What you have to do: The whole set of entries is to be restated word for word.

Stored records
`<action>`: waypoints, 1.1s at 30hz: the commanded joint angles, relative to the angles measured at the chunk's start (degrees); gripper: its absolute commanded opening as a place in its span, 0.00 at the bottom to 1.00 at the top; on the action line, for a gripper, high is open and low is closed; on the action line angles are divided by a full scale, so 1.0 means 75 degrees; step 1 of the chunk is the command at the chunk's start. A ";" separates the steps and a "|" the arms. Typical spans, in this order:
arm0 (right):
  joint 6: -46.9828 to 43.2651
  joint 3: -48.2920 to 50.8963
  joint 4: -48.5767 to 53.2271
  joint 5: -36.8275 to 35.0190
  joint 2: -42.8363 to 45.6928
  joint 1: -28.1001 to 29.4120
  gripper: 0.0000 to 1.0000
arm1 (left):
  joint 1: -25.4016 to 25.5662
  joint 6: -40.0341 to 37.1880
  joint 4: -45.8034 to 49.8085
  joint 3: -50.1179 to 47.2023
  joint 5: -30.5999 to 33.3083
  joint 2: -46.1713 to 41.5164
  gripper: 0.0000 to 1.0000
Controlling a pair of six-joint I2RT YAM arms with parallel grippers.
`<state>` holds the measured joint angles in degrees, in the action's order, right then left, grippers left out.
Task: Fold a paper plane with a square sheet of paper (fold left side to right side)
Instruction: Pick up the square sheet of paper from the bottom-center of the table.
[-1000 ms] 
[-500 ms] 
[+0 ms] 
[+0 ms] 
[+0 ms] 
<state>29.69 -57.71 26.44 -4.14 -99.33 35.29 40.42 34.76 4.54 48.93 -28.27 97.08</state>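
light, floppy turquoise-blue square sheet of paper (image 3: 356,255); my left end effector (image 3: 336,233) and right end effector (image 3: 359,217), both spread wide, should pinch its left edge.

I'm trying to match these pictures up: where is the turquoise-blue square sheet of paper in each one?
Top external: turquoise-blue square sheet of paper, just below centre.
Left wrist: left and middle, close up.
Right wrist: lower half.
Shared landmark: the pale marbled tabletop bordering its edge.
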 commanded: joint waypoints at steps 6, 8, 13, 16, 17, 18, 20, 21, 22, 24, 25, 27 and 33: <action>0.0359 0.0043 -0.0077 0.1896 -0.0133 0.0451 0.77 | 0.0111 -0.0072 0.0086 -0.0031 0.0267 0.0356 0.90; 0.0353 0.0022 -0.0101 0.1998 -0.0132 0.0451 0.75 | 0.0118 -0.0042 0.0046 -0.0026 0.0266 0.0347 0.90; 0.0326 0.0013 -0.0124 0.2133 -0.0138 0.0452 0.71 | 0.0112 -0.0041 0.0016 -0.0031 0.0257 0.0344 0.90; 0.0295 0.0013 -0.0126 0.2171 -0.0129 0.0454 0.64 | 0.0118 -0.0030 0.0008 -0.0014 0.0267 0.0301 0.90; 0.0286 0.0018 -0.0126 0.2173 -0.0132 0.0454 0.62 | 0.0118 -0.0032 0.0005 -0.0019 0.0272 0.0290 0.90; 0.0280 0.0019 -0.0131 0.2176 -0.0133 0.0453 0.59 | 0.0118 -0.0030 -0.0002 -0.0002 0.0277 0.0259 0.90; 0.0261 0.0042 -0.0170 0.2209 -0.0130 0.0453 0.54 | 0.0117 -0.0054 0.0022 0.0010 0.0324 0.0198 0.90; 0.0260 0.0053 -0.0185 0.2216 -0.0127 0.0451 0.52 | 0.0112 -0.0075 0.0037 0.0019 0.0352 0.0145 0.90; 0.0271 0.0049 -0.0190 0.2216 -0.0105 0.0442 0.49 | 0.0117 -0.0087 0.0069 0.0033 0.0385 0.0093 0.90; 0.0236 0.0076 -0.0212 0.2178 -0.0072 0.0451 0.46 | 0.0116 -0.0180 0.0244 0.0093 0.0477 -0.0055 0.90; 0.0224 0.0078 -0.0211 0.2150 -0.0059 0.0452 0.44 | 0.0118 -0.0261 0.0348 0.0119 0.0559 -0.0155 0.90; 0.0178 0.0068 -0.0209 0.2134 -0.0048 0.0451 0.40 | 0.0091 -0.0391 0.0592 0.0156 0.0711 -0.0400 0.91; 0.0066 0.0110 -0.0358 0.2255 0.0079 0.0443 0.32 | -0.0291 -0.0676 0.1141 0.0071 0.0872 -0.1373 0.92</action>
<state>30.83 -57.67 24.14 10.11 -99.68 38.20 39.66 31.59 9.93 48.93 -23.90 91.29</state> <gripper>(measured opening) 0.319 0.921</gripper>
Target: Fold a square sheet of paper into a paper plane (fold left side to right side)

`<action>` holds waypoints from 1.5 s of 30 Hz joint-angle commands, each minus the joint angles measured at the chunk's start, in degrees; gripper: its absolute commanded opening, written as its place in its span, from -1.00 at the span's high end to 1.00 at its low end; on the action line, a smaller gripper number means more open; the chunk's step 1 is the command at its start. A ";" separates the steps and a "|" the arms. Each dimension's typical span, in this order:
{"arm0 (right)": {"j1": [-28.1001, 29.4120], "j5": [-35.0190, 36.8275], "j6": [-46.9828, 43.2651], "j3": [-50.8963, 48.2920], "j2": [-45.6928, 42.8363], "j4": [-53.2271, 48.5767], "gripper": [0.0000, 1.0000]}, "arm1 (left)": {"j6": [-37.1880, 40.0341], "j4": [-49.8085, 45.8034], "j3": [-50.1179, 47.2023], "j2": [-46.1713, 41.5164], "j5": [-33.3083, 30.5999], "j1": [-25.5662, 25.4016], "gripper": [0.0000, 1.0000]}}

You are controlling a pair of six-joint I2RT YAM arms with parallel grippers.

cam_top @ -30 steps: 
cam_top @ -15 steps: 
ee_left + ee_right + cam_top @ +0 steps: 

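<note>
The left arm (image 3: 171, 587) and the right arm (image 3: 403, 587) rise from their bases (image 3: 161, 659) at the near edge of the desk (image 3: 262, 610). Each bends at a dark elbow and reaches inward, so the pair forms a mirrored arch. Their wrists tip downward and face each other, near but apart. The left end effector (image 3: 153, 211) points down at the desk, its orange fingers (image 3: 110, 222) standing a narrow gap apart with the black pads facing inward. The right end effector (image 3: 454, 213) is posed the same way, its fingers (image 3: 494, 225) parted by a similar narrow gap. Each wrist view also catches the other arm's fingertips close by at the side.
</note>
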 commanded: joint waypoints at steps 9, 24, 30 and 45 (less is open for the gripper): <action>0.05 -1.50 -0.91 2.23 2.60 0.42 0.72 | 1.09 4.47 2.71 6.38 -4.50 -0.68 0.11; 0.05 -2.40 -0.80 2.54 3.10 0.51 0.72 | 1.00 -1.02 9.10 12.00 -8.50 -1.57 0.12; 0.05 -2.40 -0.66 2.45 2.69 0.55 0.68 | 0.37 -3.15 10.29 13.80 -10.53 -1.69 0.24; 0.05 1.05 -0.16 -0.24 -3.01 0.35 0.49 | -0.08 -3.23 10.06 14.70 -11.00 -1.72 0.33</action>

Answer to this task:
`<action>`: waypoints, 1.1s at 30hz: the commanded joint angles, relative to the angles measured at the chunk's start (degrees); gripper: its absolute commanded opening as a place in its span, 0.00 at the bottom to 1.00 at the top; on the action line, for a gripper, high is open and low is closed; on the action line angles are divided by a full scale, so 1.0 means 75 degrees; step 1 of the chunk is the command at the chunk's start. A ";" separates the steps and a "|" the arms. Typical spans, in this order:
arm0 (right):
  joint 6: -46.9828 to 43.2651
  joint 3: -48.2920 to 50.8963
  joint 4: -48.5767 to 53.2271
  joint 5: -36.8275 to 35.0190
  joint 2: -42.8363 to 45.6928
  joint 1: -28.1001 to 29.4120
  gripper: 0.0000 to 1.0000
arm1 (left):
  joint 1: -25.4016 to 25.5662
  joint 6: -40.0341 to 37.1880
  joint 4: -45.8034 to 49.8085
  joint 3: -50.1179 to 47.2023
  joint 5: -30.5999 to 33.3083
  joint 2: -46.1713 to 41.5164
  gripper: 0.0000 to 1.0000
Controlling a pair of six-joint I2RT YAM arms with parallel grippers.
`<state>` holds the measured joint angles in degrees, in the action's order, right then left, grippers left out.
Task: Fold a paper plane with a square sheet of paper (fold left side to right side)
Instruction: Pick up the square sheet of paper from the bottom-center of the table.
[-1000 ms] 
[-500 ms] 
[+0 ms] 
[+0 ms] 
[+0 ms] 
<state>29.69 -57.71 26.44 -4.14 -99.33 35.29 40.42 34.76 4.54 48.93 -28.27 97.08</state>
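light, floppy turquoise-blue square sheet of paper (image 3: 356,255); my left end effector (image 3: 336,233) and right end effector (image 3: 359,217), both spread wide, should pinch its left edge.

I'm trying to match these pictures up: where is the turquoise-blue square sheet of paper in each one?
Top external: turquoise-blue square sheet of paper, just below centre.
Left wrist: left and middle, close up.
Right wrist: lower half.
Shared landmark: the pale marbled tabletop bordering its edge.
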 commanded: joint waypoints at steps 6, 8, 13, 16, 17, 18, 20, 21, 22, 24, 25, 27 and 33: <action>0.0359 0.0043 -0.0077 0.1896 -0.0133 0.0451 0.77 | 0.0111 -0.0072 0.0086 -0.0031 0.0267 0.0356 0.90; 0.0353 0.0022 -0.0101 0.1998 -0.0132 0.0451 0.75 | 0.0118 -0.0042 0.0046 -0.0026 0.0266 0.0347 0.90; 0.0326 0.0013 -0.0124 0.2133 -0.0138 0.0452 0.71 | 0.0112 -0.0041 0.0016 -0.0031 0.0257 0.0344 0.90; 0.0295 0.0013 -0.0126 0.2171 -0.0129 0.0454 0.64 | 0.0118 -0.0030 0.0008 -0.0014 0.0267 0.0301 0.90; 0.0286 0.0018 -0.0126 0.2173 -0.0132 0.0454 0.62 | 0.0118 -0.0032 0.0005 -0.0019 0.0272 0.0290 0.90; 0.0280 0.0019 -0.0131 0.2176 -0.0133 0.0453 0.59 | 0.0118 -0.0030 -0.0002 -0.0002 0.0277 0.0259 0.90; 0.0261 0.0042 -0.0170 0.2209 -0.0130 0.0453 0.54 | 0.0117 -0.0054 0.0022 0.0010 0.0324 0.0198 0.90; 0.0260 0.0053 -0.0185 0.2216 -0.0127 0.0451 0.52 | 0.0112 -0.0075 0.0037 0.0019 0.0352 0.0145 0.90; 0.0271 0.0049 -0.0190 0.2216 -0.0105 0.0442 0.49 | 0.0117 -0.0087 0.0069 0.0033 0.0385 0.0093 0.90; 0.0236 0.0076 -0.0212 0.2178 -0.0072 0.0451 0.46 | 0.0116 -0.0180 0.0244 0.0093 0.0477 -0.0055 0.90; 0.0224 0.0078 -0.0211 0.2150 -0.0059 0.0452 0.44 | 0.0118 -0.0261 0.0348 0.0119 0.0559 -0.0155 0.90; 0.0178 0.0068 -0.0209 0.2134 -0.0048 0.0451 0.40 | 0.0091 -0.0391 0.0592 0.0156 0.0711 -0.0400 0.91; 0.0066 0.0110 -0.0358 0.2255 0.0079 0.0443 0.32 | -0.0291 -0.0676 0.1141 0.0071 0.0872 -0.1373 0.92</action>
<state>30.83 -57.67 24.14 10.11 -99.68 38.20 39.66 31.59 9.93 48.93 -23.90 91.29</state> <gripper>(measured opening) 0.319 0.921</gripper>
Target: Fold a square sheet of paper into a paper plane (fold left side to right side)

`<action>` holds waypoints from 1.5 s of 30 Hz joint-angle commands, each minus the joint angles measured at the chunk's start, in degrees; gripper: its absolute commanded opening, written as its place in its span, from -1.00 at the span's high end to 1.00 at its low end; on the action line, a smaller gripper number means more open; the chunk's step 1 is the command at its start. A ";" separates the steps and a "|" the arms. Each dimension's typical span, in this order:
{"arm0 (right)": {"j1": [-28.1001, 29.4120], "j5": [-35.0190, 36.8275], "j6": [-46.9828, 43.2651], "j3": [-50.8963, 48.2920], "j2": [-45.6928, 42.8363], "j4": [-53.2271, 48.5767], "gripper": [0.0000, 1.0000]}, "arm1 (left)": {"j6": [-37.1880, 40.0341], "j4": [-49.8085, 45.8034], "j3": [-50.1179, 47.2023], "j2": [-46.1713, 41.5164], "j5": [-33.3083, 30.5999], "j1": [-25.5662, 25.4016], "gripper": [0.0000, 1.0000]}}

You are controlling a pair of six-joint I2RT YAM arms with parallel grippers.

cam_top @ -30 steps: 
cam_top @ -15 steps: 
ee_left + ee_right + cam_top @ +0 steps: 

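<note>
The left arm (image 3: 171, 587) and the right arm (image 3: 403, 587) rise from their bases (image 3: 161, 659) at the near edge of the desk (image 3: 262, 610). Each bends at a dark elbow and reaches inward, so the pair forms a mirrored arch. Their wrists tip downward and face each other, near but apart. The left end effector (image 3: 153, 211) points down at the desk, its orange fingers (image 3: 110, 222) standing a narrow gap apart with the black pads facing inward. The right end effector (image 3: 454, 213) is posed the same way, its fingers (image 3: 494, 225) parted by a similar narrow gap. Each wrist view also catches the other arm's fingertips close by at the side.
</note>
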 commanded: joint waypoints at steps 9, 24, 30 and 45 (less is open for the gripper): <action>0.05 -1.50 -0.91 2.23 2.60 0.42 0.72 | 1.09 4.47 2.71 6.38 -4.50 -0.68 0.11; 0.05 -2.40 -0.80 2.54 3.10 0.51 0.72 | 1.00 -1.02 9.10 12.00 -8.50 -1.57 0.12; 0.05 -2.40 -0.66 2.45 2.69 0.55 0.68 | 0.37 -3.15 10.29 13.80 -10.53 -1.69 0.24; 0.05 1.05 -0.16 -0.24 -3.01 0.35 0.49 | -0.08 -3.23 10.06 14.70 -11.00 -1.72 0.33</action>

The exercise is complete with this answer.